__The task__
Without the pictures, write the listing below out again, line for line.

═══ Supplied information ═══

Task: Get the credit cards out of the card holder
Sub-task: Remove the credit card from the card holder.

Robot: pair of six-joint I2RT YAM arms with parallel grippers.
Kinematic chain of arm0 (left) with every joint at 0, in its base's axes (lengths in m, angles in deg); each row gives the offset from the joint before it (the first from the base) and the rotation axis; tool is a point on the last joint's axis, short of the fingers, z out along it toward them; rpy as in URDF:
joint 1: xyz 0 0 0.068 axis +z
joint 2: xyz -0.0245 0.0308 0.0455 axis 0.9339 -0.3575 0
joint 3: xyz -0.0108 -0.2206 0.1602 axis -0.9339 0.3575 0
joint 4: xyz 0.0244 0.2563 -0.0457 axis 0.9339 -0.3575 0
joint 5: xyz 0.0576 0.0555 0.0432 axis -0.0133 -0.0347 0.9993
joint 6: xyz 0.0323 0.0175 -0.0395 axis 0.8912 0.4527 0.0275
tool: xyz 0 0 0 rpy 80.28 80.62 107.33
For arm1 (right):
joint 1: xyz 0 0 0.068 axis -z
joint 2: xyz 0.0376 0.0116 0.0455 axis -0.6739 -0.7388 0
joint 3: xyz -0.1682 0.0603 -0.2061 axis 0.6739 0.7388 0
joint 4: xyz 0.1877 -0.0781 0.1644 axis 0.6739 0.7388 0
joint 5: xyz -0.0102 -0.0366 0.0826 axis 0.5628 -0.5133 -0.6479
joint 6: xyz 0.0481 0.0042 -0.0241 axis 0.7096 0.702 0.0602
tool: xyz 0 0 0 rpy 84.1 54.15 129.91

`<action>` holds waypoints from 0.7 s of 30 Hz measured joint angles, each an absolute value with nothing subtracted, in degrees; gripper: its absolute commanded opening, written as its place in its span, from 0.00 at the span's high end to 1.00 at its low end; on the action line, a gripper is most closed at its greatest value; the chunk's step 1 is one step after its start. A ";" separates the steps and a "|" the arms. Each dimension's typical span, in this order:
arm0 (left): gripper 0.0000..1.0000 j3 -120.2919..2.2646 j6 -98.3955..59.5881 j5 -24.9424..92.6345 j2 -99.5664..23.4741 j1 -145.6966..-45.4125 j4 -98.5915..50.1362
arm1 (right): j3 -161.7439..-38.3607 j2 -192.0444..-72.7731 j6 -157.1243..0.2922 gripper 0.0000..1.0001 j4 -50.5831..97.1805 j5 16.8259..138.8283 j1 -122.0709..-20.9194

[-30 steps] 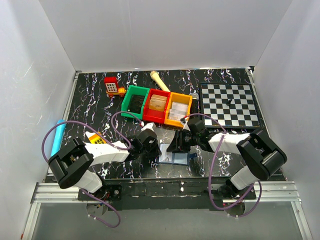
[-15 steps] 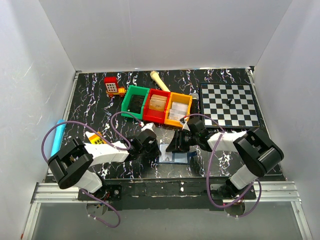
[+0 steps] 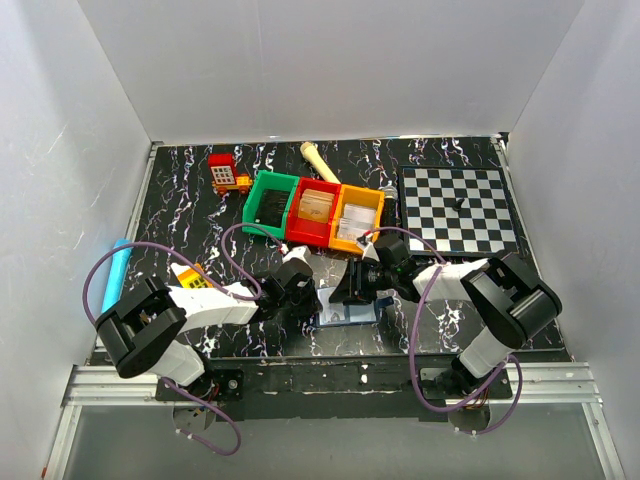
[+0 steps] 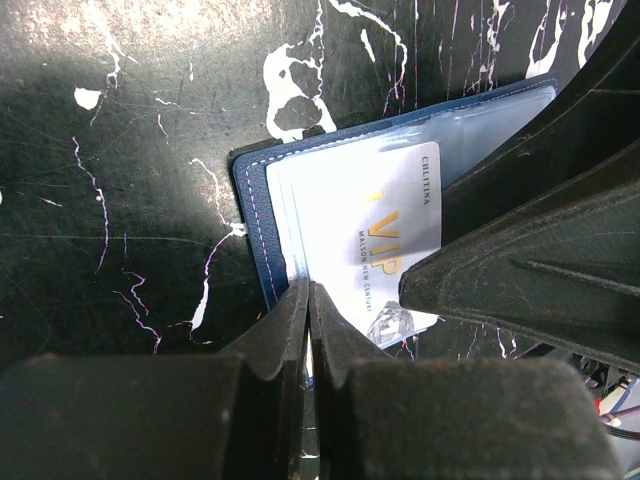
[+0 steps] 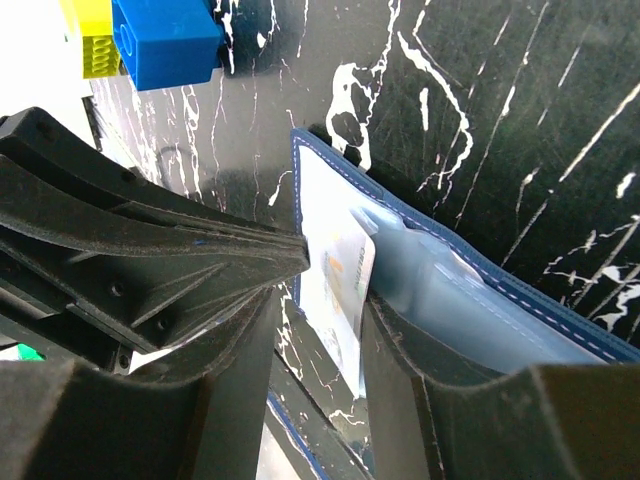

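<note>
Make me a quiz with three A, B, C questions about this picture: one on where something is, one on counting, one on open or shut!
1. Where is the card holder? A on the checkerboard; B on the table, between the left gripper and right gripper; C on the wall.
2. How many coloured bins stand together? A two; B three; C five.
3. The left gripper's jaws are: A wide open; B shut; C hidden.
Answers: B, it lies between both arms' tips; B, green, red, orange; B, they touch in the left wrist view.

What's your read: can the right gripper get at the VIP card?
Probably yes: the right gripper, jaws open, straddles the VIP card in the card holder; the left gripper presses its edge.
</note>
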State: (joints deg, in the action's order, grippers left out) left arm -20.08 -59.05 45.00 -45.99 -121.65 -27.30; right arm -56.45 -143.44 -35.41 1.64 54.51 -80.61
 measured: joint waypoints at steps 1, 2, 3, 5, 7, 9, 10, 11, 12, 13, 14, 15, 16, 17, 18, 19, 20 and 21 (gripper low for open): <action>1.00 -20.08 -59.05 44.98 -45.99 -121.65 -27.30 | -56.45 -143.44 -35.43 0.54 1.47 54.33 -80.61; 1.00 -20.08 -59.05 44.98 -45.99 -121.65 -27.30 | -56.45 -143.44 -35.43 0.54 1.38 54.18 -80.61; 1.00 -20.08 -59.05 44.98 -45.99 -121.65 -27.33 | -56.45 -143.44 -35.47 0.54 1.38 54.05 -80.61; 1.00 -20.08 -59.05 44.98 -45.99 -121.65 -27.33 | -56.45 -143.44 -35.69 0.55 1.38 53.70 -80.61; 1.00 -20.08 -59.07 44.98 -45.99 -121.65 -27.33 | -56.45 -143.44 -35.93 0.55 1.43 53.22 -80.61; 1.00 -20.08 -59.07 44.94 -46.06 -121.65 -27.28 | -56.45 -143.44 -36.22 0.54 1.58 52.50 -80.61; 1.00 -20.08 -59.07 44.89 -46.12 -121.65 -27.24 | -56.47 -143.49 -36.41 0.54 1.64 52.10 -80.61; 1.00 -20.08 -59.05 44.85 -46.17 -121.65 -27.19 | -56.54 -143.62 -36.61 0.54 1.71 51.71 -80.61; 1.00 -20.10 -59.07 44.83 -46.17 -121.65 -27.19 | -56.60 -143.84 -36.81 0.54 1.71 51.27 -80.61; 1.00 -20.10 -59.05 44.83 -46.19 -121.65 -27.17 | -56.71 -144.12 -37.00 0.54 1.71 50.75 -80.61; 1.00 -20.10 -59.05 44.81 -46.21 -121.65 -27.17 | -56.89 -144.47 -37.16 0.54 1.78 50.33 -80.61; 1.00 -20.10 -59.05 44.81 -46.21 -121.65 -27.17 | -56.97 -144.78 -37.22 0.54 1.78 49.98 -80.61; 1.00 -20.10 -59.05 44.81 -46.21 -121.65 -27.15 | -57.00 -144.95 -37.31 0.54 1.78 49.63 -80.61; 1.00 -20.10 -59.05 44.76 -46.21 -121.65 -27.13 | -57.00 -145.00 -37.40 0.54 1.80 49.31 -80.61; 1.00 -20.10 -59.05 44.76 -46.21 -121.65 -27.13 | -57.00 -145.02 -37.42 0.54 1.80 49.11 -80.61; 1.00 -20.10 -59.05 44.74 -46.21 -121.65 -27.11 | -57.00 -145.04 -37.46 0.54 1.84 48.96 -80.61; 1.00 -20.10 -59.05 44.72 -46.21 -121.65 -27.09 | -57.00 -145.04 -37.46 0.54 1.93 48.82 -80.61; 1.00 -20.10 -59.05 44.70 -46.21 -121.65 -27.06 | -57.00 -145.04 -37.48 0.54 1.99 48.78 -80.61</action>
State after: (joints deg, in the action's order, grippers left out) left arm -20.10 -59.05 44.70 -46.21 -121.65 -27.06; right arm -57.00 -145.04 -37.48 1.99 48.78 -80.61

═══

__Expected answer__
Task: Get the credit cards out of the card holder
Sub-task: Remove the credit card from the card holder.

Robot: pair of six-joint I2RT YAM arms with parallel grippers.
Kinematic chain of arm0 (left) with every joint at 0, in its base's axes (lengths in m, angles in deg); each row gives the offset from the joint before it (the first from the base) and the rotation axis; tool is a point on the last joint's axis, short of the fingers, z out along it toward them; rpy as in URDF:
joint 1: xyz 0 0 0.068 axis +z
joint 2: xyz -0.0245 0.0308 0.0455 axis 0.9339 -0.3575 0
joint 3: xyz -0.0108 -0.2206 0.1602 axis -0.9339 0.3575 0
joint 4: xyz 0.0244 0.2563 -0.0457 axis 0.9339 -0.3575 0
joint 5: xyz 0.0576 0.0555 0.0432 axis -0.0133 -0.0347 0.9993
joint 6: xyz 0.0323 0.0175 -0.0395 axis 0.8912 0.4527 0.0275
tool: xyz 0 0 0 rpy 80.28 80.62 107.33
For arm1 (right):
joint 1: xyz 0 0 0.068 axis -z
joint 2: xyz 0.0376 0.0116 0.0455 axis -0.6739 -0.7388 0
joint 3: xyz -0.1682 0.0603 -0.2061 axis 0.6739 0.7388 0
joint 4: xyz 0.1877 -0.0781 0.1644 axis 0.6739 0.7388 0
joint 5: xyz -0.0102 -0.0366 0.0826 axis 0.5628 -0.5133 -0.6479
joint 6: xyz 0.0481 0.0042 -0.0241 axis 0.7096 0.702 0.0602
tool: xyz 0 0 0 rpy 84.1 54.15 129.91

`<action>` holds waypoints from 0.7 s of 30 Hz measured joint angles, each an absolute value with nothing subtracted, in degrees; gripper: its absolute commanded opening, written as its place in its span, from 0.00 at the span's high end to 1.00 at its low end; on the action line, a gripper is most closed at its greatest value; the chunk's step 1 is one step after its start. A ";" separates the steps and a "|" the arms. Each dimension's typical span, in this order:
arm0 (left): gripper 0.0000..1.0000 j3 -120.2919..2.2646 j6 -98.3955..59.5881 j5 -24.9424..92.6345 j2 -99.5664..23.4741 j1 -145.6966..-45.4125 j4 -98.5915..50.1362
arm1 (right): j3 -161.7439..-38.3607 j2 -192.0444..-72.7731 j6 -157.1243..0.2922 gripper 0.0000..1.0001 j4 -50.5831..97.1805 j5 16.8259..138.8283 j1 -122.0709..-20.9194

[-30 steps] 
[-15 steps] 
[+0 steps] 
[+0 steps] 
[+0 steps] 

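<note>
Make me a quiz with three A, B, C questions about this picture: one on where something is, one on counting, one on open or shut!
1. Where is the card holder? A on the checkerboard; B on the table, between the left gripper and right gripper; C on the wall.
2. How many coloured bins stand together? A two; B three; C five.
3. The left gripper's jaws are: A wide open; B shut; C hidden.
Answers: B, it lies between both arms' tips; B, green, red, orange; B, they touch in the left wrist view.

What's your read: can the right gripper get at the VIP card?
Probably yes: the right gripper, jaws open, straddles the VIP card in the card holder; the left gripper presses its edge.
</note>
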State: (joints deg, in the action's order, grippers left out) left arm -20.08 -59.05 45.00 -45.99 -121.65 -27.30; right arm -56.45 -143.44 -35.41 1.64 54.51 -80.61
 measured: joint waypoints at steps 1, 2, 3, 5, 7, 9, 10, 11, 12, 13, 14, 15, 16, 17, 18, 19, 20 and 21 (gripper low for open): <action>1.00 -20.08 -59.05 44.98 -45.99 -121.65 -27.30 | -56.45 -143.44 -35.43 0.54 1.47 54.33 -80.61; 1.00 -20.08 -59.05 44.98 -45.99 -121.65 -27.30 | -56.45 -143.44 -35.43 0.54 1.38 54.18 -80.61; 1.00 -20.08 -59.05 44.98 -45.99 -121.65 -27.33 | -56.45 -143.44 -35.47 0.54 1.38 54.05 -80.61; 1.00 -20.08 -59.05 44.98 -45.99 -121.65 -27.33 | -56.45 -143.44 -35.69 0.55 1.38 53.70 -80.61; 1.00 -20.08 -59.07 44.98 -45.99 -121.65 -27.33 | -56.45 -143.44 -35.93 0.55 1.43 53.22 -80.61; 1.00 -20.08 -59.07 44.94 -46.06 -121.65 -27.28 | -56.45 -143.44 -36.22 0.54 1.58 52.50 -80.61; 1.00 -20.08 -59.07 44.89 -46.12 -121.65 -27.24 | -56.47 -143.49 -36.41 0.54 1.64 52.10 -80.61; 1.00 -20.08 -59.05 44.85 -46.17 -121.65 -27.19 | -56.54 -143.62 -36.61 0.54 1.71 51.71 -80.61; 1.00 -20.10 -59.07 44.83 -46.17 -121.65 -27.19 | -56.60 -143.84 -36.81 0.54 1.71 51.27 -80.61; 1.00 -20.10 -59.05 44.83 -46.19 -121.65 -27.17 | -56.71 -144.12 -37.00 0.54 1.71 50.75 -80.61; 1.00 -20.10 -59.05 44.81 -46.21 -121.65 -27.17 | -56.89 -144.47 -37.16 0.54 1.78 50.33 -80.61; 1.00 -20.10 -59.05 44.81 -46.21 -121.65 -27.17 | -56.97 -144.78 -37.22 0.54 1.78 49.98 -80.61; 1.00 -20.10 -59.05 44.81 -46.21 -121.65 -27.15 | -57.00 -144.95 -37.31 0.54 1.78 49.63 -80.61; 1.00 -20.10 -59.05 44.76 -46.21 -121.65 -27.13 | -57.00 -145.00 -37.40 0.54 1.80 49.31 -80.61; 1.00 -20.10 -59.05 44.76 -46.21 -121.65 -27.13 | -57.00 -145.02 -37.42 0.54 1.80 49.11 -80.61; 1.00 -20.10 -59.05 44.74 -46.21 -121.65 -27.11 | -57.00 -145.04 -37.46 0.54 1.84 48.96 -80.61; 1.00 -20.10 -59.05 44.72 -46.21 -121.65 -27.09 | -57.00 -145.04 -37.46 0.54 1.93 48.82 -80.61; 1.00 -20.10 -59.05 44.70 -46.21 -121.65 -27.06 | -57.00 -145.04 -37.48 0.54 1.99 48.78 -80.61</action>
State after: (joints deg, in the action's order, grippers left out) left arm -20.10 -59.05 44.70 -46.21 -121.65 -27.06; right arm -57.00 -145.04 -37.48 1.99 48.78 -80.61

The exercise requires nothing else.